> **Exercise aim**:
Write every line of the material again exactly, with no pictures in the copy.
BEGIN
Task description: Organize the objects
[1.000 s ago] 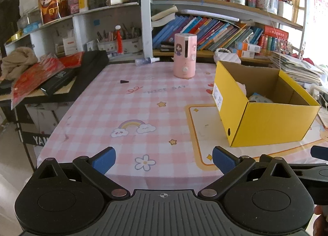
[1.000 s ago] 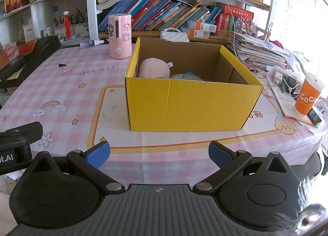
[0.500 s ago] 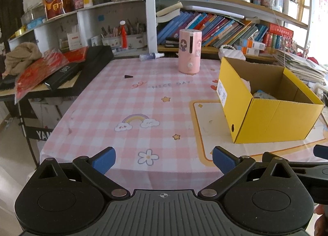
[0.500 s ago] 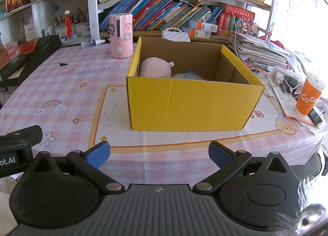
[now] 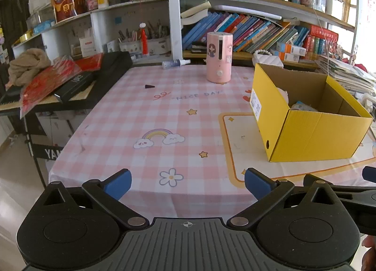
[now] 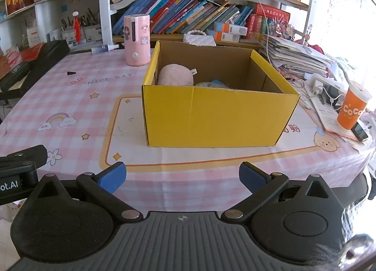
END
> **Exercise output**:
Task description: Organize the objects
[1.000 s ago] 
[1.000 s ago] 
[0.500 s ago] 
[0.500 s ago] 
[now] 
[now] 

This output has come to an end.